MIME-Version: 1.0
In-Reply-To: <201008071044.37486.rjw@sisk.pl>
References: <AANLkTinQD3ggLFVd2KvX95U2B_j=ZJquZgiBGieukJ+r@mail.gmail.com>
	<Pine.LNX.4.44L0.1008061505070.9303-100000@netrider.rowland.org>
	<AANLkTinS_UyhRNMnViK_4aA4ve3thHhLthC+OM7cUMZc@mail.gmail.com>
	<201008071044.37486.rjw@sisk.pl>
Date: Sat, 7 Aug 2010 03:02:56 -0700
Message-ID: <AANLkTinebiC=9Xd-D_sOwmvA8w_YPWMdhTYz2NRbZ7jH@mail.gmail.com>
Subject: Re: Attempted summary of suspend-blockers LKML thread
From: =?ISO-8859-1?Q?Arve_Hj=F8nnev=E5g?= <arve@android.com>
To: "Rafael J. Wysocki" <rjw@sisk.pl>
Cc: Alan Stern <stern@rowland.harvard.edu>,
        Matthew Garrett <mjg59@srcf.ucam.org>, david@lang.hm,
        "Paul E. McKenney" <paulmck@linux.vnet.ibm.com>,
        Arjan van de Ven <arjan@infradead.org>,
        linux-pm@lists.linux-foundation.org, linux-kernel@vger.kernel.org,
        pavel@ucw.cz, florian@mickler.org, swetland@google.com,
        peterz@infradead.org, tglx@linutronix.de, alan@lxorguk.ukuu.org.uk
Content-Type: text/plain; charset=ISO-8859-1
Content-Transfer-Encoding: 8BIT
Sender: linux-kernel-owner@vger.kernel.org
Content-Length: 7809
Lines: 172

2010/8/7 Rafael J. Wysocki <rjw@sisk.pl>:
> On Saturday, August 07, 2010, Arve Hj?nnev?g wrote:
>> 2010/8/6 Alan Stern <stern@rowland.harvard.edu>:
>> > On Thu, 5 Aug 2010, Arve Hj?nnev?g wrote:
>> >
>> >> count, tells you how many times the wakelock was activated. If a
>> >> wakelock prevented suspend for a long time a large count tells you it
>> >> handled a lot of events while a small count tells you it took a long
>> >> time to process the events, or the wakelock was not released properly.
>> >
>> > As noted, we already have this.
>> >
>>
>> Almost. We have it when a device is passed in.
>
> Sure. ?And what are the other cases (details, please)?
>

The suspend blockers I added I my suspend blocker patchset were not
directly associated with a device. The evdev changes could be modified
to share a device, but it would give less detail since a separate
queue is created for each client that opens the device. The suspend
blocking work api would have to change so the caller to passes a
device in, which I think would make that api less flexible. Mostly the
problem is that we need separate stats for wakelocks created by a
single driver. For instance we will still need a user-space interface
to block suspend on android devices (lower level services than the
power manager need to block suspend), with the stats in the device
struct we have to create a new device for every wakelock user space
creates in the kernel.

There is also the issue of reading the stats. It is a lot easier to
read a single stats file, than looping though every device on the
system (when most of the devices never block suspend).

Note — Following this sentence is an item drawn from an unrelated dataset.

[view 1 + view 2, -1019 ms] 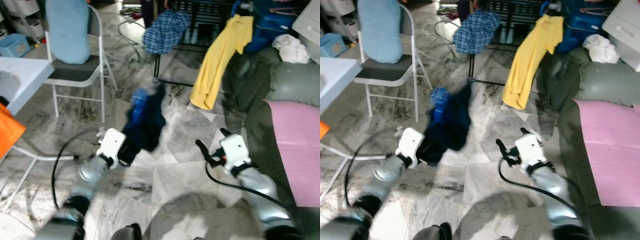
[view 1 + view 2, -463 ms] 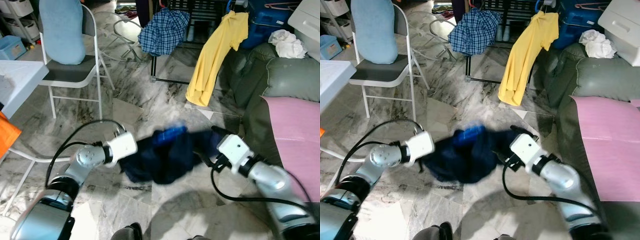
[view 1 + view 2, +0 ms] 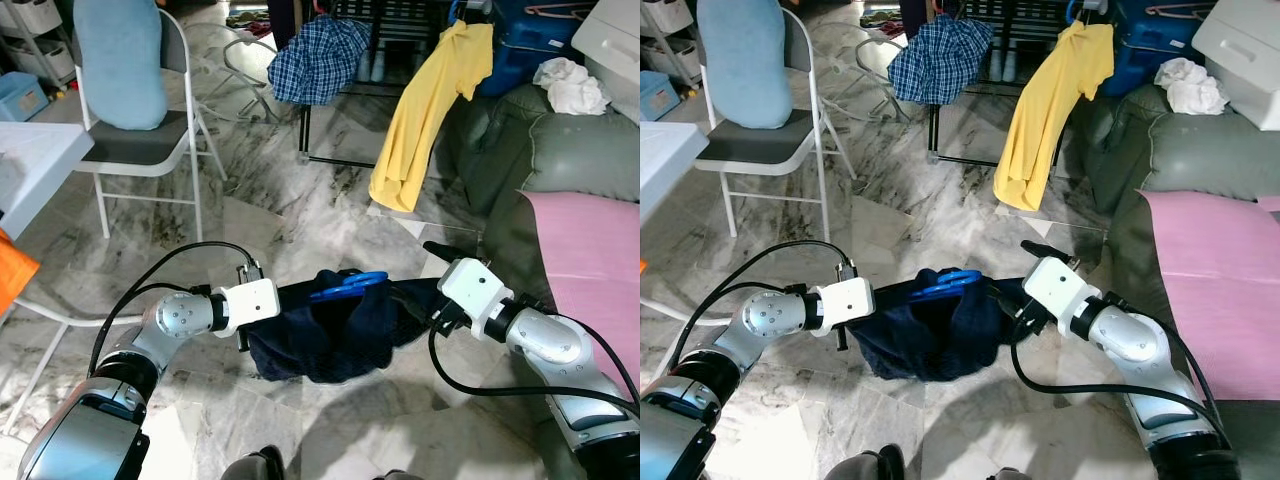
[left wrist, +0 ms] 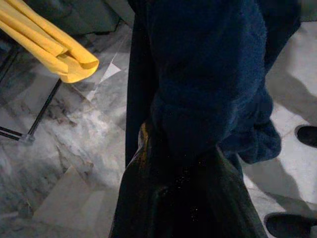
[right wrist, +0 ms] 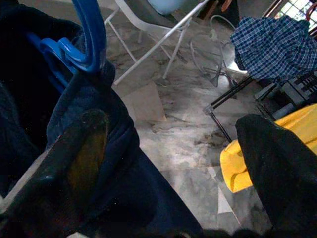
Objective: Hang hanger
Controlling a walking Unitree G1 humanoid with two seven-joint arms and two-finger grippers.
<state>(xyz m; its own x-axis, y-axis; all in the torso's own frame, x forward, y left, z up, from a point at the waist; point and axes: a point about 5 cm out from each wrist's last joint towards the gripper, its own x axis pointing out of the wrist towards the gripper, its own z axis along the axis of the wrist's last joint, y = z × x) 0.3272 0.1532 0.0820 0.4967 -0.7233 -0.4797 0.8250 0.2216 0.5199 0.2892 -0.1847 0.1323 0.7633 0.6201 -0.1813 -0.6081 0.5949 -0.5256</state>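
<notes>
I hold the navy garment (image 3: 330, 330) with its blue hanger (image 3: 348, 285) between left gripper (image 3: 262, 302), clamped on the cloth, and right gripper (image 3: 432, 300), fingers spread, below the yellow shirt (image 3: 430, 110).

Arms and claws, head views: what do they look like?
Both arms are silver metal with rounded joints. Each ends in a white boxy wrist block, left claw and right claw, with long black fingers. A black cable loops along each arm.

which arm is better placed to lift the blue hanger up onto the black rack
Probably the right. Its tool sits beside the blue plastic hanger and nearer the black metal rack. The left tool grips the dark navy fleece garment.
</notes>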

>> >> expire_count, tells you how many times the timeout expired. For the
>> >> input event wakelock in the android kernel (which has a timeout) an
>> >> expire count that matches the count tells you that someone opened an
>> >> input device but is not reading from it (this has happened several
>> >> times).
>> >
>> > This is a little tricky. ?Rafael's model currently does not allow
>> > wakeup events started by pm_wakeup_event() to be cancelled any way
>> > other than by having their timer expire. ?This essentially means that
>> > for some devices, expire_count will always be the same as count and for
>> > others it will always be 0. ?To change this would require adding an
>> > extra timer struct, which could be done (in fact, an earlier version of
>> > the code included it). ?It would be nice if we could avoid the need.
>> >
>> > Does Android use any kernel-internal wakelocks both with a timer and
>> > with active cancellation?
>> >
>>
>> I don't know if they are all kernel-internal but these drivers appear
>> to use timeouts and active cancellation on the same wakelock:
>> wifi driver, mmc core, alarm driver, evdev (suspend blocker version
>> removes the timeout).
>
> You previously said you didn't need timeouted wakelocks in the kernel, so
> I guess that was incorrect.
>

I don't know what you are reffering to. We have always stated that we
need timeouts in the kernel to pass events through other kernel layers
that do not use wakelocks (that list is much longer than the list
above which mixes timeouts and unlock on the same wakelock). The only
feature we do not use is the timeout feature in the user space
interface to kernel wakelocks.

>> >> wake_count, tells you that this is the first wakelock that was
>> >> acquired in the resume path. This is currently less useful than I
>> >> would like on the Nexus One since it is usually "SMD_RPCCALL" which
>> >> does not tell me a lot.
>> >
>> > This could be done easily enough, but if it's not very useful then
>> > there's no point.
>> >
>> It is useful there is no other way to tell what triggered a wakeup,
>> but it would probably be better to just track wakeup interrupts/events
>> elsewhere.
>>
>> >> active_since, tells you how long a a still active wakelock has been
>> >> active. If someone activated a wakelock and never released it, it will
>> >> be obvious here.
>> >
>> > Easily added. ?But you didn't mention any field saying whether the
>> > wakelock is currently active. ?That could be added too (although it
>> > would be racy -- but for detecting unreleased wakelocks you wouldn't
>> > care).
>> >
>>
>> These are the reported stats, not the fields in the stats structure.
>> The wakelock code has an active flag. If we want to keep the
>> pm_stay_wake nesting (which I would argue against), we would need an
>> active count. It would also require a handle, which is a change Rafael
>> said would not fly.
>>
>> >> total_time, total time the wake lock has been active. This one should
>> >> be obvious.
>> >
>> > Also easily added.
>> >
>> Only with a handle passed to all the calls.
>
> Well, I'm kind of tired of this "my solution is the only acceptable one"
> mindset. ?IMHO, it's totally counter productive.
>

How do you propose to track how long a driver has blocked suspend when
you have an unblock call that takes no arguments.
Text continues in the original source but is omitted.